• _TASK REQUIREMENTS_: Nothing but the lines from the first line of the entries through the line with "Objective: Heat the" should appear in the answer, transcribed exactly and free of pictures.

*** Opening THE INPUT ***

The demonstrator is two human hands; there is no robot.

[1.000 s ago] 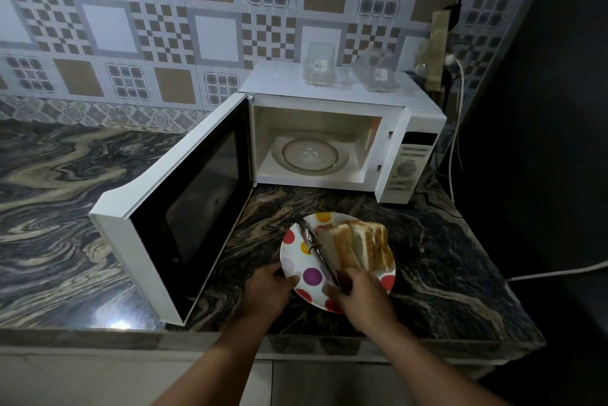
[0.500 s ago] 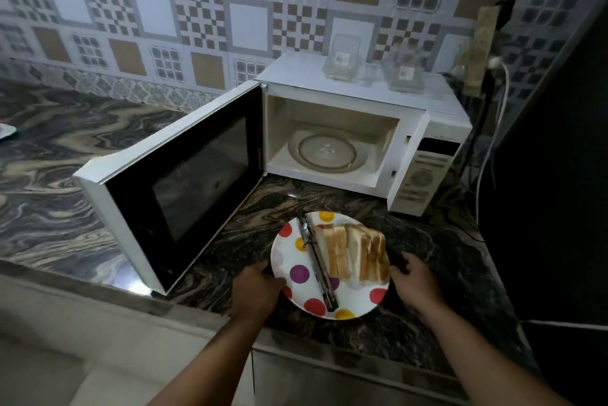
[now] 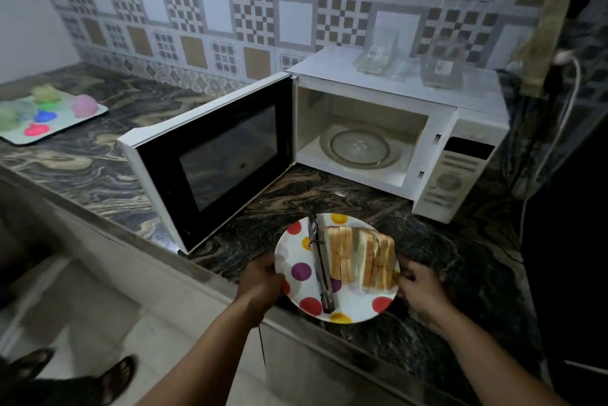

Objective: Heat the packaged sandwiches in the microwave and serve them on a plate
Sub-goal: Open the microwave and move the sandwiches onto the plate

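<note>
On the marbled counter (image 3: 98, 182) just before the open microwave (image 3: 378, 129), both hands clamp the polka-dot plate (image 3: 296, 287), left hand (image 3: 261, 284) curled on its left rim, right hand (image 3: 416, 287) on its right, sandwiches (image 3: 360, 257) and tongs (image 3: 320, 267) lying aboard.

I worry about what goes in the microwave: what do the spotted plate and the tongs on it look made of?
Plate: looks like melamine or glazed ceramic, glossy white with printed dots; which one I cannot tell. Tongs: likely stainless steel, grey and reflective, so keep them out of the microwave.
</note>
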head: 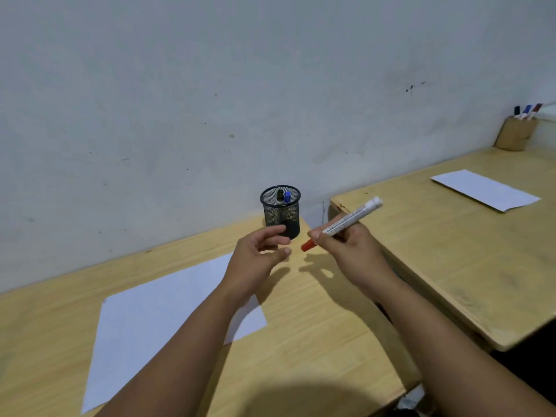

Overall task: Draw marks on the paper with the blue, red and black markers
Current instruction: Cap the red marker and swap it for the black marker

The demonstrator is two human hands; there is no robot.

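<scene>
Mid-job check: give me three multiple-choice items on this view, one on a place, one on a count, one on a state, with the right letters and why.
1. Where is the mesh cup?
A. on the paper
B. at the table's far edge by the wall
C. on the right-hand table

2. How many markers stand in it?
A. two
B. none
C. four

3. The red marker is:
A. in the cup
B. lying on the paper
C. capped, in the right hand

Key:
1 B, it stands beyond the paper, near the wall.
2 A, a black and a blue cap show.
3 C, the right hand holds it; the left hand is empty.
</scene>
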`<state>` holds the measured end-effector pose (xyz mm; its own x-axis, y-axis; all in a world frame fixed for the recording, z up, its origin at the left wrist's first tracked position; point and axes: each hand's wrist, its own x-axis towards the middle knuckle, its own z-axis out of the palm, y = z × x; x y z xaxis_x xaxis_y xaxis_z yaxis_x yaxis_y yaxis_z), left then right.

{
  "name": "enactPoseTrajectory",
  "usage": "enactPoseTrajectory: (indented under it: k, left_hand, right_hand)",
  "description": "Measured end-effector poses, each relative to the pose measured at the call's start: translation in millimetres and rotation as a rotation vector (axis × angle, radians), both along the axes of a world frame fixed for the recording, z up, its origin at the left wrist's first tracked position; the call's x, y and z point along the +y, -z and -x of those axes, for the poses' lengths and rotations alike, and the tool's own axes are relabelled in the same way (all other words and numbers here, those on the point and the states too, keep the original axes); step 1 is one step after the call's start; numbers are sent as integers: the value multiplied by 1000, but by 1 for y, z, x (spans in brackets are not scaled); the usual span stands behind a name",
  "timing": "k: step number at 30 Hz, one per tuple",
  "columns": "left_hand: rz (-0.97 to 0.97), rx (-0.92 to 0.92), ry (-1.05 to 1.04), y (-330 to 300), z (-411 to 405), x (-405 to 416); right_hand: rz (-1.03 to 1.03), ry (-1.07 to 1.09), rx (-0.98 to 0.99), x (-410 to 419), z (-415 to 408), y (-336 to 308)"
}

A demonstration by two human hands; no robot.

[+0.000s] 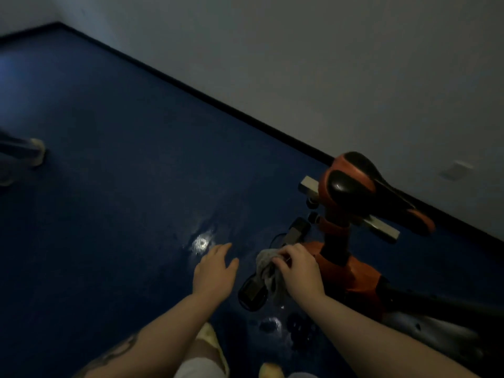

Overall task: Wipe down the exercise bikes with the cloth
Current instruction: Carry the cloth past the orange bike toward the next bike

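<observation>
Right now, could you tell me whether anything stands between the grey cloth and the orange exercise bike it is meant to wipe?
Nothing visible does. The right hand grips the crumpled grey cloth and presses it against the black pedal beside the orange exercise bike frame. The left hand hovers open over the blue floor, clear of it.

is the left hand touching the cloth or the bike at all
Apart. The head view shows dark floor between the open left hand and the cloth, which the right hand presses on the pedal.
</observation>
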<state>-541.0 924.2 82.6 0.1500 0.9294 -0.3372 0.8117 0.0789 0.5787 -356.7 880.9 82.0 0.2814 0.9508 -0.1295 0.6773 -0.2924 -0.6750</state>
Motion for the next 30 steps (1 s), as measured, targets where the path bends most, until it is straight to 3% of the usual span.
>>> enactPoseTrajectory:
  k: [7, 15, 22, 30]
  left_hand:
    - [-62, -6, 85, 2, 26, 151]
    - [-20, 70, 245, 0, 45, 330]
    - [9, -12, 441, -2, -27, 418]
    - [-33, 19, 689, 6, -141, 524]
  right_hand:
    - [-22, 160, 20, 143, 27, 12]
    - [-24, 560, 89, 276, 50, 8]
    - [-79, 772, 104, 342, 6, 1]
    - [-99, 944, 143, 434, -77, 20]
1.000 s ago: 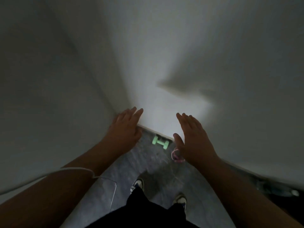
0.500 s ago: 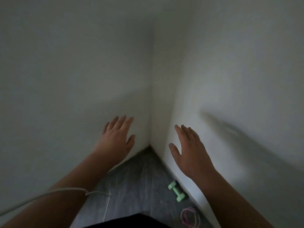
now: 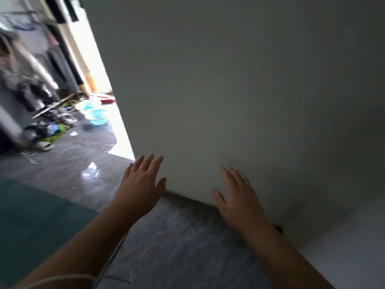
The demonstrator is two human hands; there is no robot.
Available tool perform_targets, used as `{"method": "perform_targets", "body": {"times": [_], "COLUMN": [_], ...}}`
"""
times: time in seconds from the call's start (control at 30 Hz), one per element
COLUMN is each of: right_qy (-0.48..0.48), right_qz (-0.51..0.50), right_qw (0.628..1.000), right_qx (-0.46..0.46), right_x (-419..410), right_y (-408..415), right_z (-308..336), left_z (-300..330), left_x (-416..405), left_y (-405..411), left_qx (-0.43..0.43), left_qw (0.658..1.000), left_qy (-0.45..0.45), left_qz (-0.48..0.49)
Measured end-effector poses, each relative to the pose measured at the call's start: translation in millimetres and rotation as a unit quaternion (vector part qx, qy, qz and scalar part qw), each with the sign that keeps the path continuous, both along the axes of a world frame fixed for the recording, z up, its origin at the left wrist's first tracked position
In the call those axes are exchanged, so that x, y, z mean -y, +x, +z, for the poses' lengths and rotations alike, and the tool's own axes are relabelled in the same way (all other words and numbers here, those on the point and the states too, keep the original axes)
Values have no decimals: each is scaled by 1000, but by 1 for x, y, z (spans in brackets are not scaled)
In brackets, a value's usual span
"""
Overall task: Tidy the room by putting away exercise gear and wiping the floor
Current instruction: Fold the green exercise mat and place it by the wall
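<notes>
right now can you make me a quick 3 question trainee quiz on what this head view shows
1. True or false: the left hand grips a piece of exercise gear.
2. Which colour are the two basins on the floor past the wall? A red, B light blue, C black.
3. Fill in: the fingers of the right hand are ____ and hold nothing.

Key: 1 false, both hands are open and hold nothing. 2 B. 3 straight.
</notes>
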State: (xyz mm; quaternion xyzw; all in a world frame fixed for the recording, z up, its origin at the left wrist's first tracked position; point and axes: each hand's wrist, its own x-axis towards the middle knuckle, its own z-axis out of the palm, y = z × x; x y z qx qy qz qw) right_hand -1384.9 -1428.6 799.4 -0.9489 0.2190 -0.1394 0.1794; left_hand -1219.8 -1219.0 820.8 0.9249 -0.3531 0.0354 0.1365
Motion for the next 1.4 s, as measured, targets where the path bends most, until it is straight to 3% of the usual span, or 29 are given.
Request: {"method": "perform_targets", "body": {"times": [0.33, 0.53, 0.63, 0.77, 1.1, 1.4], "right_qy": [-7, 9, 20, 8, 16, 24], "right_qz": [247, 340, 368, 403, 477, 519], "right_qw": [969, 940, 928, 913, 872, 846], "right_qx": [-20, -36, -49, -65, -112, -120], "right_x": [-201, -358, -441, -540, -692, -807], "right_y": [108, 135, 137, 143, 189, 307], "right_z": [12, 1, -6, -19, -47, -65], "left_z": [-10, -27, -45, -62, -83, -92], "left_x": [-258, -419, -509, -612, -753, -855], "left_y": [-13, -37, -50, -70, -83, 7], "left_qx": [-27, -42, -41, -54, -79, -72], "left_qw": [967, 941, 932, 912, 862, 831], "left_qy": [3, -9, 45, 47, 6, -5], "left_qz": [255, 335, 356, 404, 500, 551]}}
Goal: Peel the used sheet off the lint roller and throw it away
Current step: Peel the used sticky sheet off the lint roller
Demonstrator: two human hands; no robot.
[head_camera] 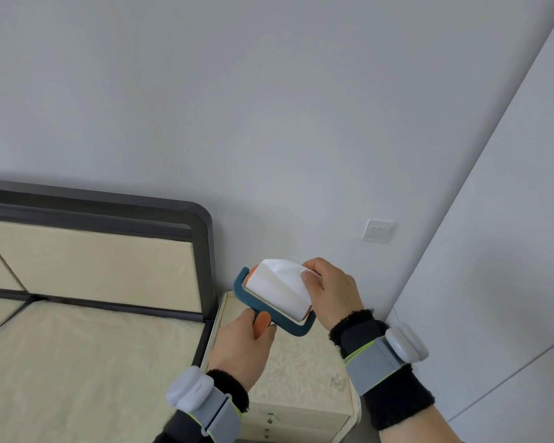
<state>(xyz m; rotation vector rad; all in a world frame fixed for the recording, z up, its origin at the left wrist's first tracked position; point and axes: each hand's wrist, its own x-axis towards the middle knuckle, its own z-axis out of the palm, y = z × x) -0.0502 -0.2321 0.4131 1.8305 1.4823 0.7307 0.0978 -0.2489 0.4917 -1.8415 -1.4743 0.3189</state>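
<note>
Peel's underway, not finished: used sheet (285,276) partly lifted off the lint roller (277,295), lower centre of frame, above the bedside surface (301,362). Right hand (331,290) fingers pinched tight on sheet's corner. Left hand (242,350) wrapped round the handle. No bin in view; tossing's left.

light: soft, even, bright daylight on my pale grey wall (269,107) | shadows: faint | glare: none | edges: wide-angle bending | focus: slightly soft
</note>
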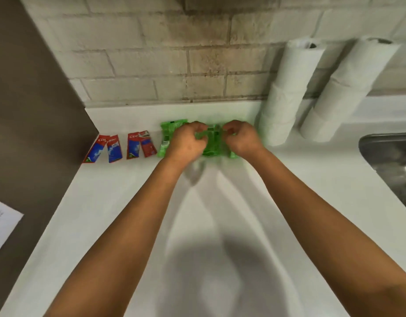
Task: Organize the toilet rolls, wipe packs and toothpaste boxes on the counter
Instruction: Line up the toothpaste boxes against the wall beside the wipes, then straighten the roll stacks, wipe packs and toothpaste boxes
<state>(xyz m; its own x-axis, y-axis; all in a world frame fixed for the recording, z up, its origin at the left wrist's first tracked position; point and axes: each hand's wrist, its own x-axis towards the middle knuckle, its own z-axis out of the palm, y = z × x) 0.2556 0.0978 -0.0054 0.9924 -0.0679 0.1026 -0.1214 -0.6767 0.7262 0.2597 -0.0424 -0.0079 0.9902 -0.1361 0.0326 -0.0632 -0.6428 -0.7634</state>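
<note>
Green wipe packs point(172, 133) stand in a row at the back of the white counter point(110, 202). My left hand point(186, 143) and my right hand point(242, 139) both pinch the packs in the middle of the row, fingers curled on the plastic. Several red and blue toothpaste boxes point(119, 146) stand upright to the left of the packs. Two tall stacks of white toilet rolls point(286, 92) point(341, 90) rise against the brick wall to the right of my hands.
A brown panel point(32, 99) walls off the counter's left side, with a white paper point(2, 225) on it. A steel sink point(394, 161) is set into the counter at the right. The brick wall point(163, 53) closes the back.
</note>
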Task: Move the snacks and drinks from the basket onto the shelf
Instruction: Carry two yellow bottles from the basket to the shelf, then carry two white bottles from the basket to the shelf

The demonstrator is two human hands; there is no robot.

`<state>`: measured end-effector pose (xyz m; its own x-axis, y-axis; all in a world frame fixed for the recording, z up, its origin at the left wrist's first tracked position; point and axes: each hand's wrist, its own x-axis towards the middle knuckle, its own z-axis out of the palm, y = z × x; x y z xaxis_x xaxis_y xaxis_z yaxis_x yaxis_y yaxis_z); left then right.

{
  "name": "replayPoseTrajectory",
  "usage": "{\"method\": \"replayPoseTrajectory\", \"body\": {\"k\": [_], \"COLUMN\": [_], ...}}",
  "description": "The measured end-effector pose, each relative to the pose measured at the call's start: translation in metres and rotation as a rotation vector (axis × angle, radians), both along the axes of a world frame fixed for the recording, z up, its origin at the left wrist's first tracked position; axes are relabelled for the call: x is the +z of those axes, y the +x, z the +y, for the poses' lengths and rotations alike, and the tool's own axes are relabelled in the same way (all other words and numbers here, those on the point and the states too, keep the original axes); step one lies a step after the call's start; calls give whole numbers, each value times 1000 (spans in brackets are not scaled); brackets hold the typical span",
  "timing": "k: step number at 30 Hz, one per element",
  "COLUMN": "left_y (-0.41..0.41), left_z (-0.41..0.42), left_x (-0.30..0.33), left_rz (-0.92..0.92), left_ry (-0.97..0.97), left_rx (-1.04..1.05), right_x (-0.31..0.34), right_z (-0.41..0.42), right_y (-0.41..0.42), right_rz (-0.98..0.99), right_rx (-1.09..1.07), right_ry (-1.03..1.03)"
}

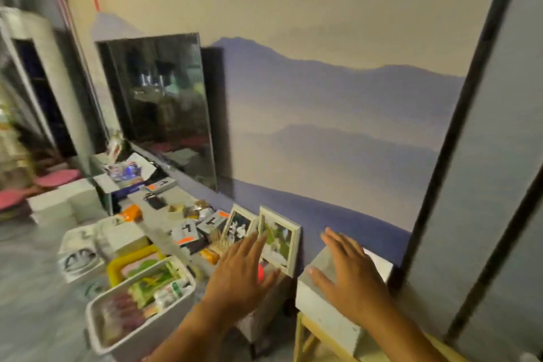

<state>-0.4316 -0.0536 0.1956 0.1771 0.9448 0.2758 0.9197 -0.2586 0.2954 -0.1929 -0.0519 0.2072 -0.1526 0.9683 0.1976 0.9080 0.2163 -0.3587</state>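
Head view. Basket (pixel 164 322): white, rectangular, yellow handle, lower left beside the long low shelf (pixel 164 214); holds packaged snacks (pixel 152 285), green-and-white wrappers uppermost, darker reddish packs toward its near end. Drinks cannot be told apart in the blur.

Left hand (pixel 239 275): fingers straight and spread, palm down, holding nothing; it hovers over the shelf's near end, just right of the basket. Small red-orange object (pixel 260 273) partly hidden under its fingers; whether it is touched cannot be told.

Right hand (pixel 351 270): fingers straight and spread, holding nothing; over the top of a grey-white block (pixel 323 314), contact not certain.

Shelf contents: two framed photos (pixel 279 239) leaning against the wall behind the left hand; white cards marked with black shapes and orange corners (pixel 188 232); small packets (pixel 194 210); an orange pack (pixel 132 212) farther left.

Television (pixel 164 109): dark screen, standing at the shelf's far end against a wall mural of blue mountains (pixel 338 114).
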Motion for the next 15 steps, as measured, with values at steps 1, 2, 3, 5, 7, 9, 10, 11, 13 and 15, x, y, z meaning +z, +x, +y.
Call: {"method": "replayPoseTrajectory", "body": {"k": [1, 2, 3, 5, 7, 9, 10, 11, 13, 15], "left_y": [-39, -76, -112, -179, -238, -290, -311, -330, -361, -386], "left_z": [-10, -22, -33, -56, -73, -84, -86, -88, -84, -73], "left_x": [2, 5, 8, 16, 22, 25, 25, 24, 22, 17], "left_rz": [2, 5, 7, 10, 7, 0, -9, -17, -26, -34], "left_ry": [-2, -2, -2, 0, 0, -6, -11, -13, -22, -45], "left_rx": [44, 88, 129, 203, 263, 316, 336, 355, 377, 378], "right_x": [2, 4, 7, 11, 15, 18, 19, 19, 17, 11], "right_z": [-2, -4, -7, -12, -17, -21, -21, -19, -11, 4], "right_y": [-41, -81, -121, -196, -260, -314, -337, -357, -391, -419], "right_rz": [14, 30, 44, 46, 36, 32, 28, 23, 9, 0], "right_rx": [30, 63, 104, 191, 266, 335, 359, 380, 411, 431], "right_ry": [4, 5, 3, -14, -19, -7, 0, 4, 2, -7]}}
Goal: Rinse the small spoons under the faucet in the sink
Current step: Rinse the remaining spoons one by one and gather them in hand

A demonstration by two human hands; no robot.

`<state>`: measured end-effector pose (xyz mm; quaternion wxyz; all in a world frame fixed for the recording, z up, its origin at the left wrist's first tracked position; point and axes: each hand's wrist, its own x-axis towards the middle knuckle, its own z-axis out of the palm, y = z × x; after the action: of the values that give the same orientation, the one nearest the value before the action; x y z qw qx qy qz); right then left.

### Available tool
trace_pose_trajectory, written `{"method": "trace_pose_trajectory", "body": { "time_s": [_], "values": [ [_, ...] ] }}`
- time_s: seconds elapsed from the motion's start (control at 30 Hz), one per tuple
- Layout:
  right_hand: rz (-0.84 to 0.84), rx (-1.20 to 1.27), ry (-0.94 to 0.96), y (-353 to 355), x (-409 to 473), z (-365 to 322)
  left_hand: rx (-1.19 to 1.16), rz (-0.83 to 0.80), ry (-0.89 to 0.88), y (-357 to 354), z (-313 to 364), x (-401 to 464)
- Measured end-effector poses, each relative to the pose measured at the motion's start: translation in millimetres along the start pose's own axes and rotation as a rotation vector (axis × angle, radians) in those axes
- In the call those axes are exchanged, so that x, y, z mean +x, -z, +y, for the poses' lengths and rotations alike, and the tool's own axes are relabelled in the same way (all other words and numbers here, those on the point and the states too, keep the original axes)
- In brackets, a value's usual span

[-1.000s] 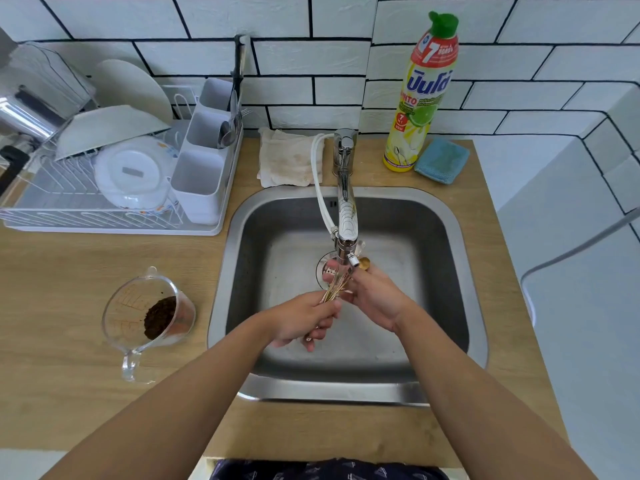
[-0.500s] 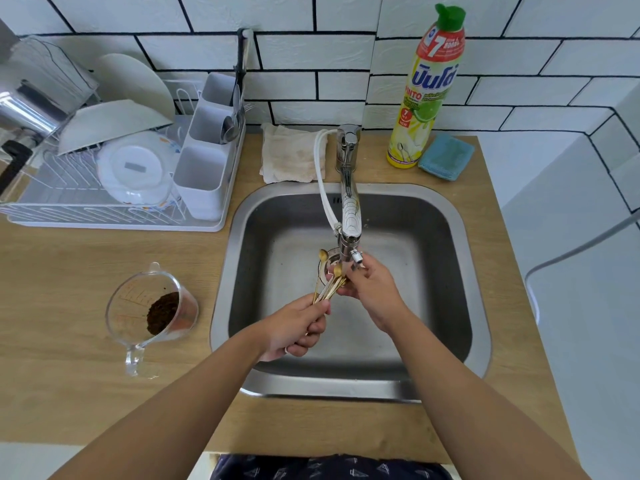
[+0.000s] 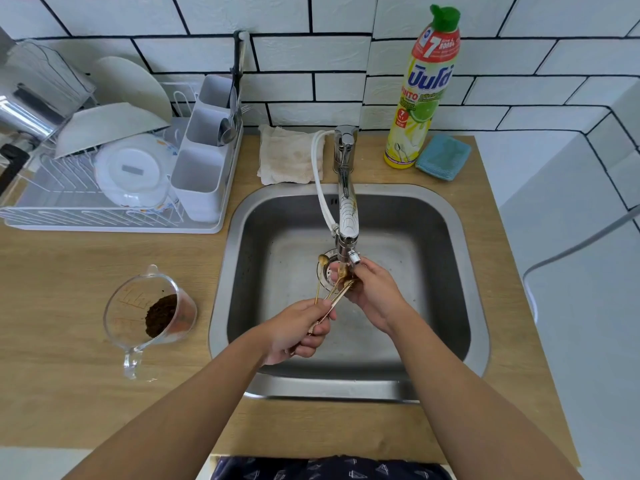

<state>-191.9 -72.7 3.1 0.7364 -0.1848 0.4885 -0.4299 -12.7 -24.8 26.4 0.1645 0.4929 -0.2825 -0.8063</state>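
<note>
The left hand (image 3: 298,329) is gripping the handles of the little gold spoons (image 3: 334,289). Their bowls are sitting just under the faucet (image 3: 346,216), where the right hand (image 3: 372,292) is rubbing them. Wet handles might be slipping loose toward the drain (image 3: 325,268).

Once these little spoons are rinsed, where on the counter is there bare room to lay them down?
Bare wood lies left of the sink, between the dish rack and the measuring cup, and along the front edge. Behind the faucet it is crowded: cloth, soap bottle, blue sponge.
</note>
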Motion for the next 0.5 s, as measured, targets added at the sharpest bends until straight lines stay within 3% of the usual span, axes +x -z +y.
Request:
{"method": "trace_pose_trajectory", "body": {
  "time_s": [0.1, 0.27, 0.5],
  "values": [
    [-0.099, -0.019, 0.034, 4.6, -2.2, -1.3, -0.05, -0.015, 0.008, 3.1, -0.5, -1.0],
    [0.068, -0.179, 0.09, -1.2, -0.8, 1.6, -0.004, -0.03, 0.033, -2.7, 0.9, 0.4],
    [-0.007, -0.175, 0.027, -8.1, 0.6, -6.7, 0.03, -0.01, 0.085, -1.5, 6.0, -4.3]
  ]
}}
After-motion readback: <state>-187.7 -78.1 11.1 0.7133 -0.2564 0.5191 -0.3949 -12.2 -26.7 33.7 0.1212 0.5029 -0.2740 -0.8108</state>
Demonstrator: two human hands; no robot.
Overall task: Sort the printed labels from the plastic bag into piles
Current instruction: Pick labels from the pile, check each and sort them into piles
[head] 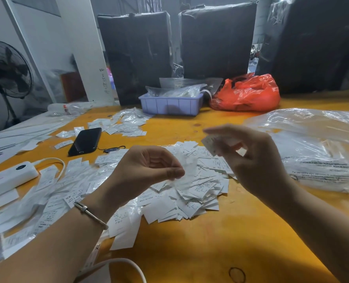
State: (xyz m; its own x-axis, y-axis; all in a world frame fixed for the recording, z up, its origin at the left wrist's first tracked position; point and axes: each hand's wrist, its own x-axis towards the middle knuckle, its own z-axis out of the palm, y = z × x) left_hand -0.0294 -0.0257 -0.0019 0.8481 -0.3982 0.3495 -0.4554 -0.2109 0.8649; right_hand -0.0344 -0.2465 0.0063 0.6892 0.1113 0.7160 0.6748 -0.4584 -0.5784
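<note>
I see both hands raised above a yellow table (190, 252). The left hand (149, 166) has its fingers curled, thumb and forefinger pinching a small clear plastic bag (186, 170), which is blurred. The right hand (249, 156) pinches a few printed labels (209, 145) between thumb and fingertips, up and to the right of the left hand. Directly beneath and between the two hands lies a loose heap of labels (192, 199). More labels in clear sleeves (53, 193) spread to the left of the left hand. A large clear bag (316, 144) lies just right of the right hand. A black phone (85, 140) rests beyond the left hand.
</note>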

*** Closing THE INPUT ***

• _EXERCISE RESPONSE_:
The demonstrator is two human hands; there is no robot.

[1.000 s ago] 
[0.500 s ago] 
[now] 

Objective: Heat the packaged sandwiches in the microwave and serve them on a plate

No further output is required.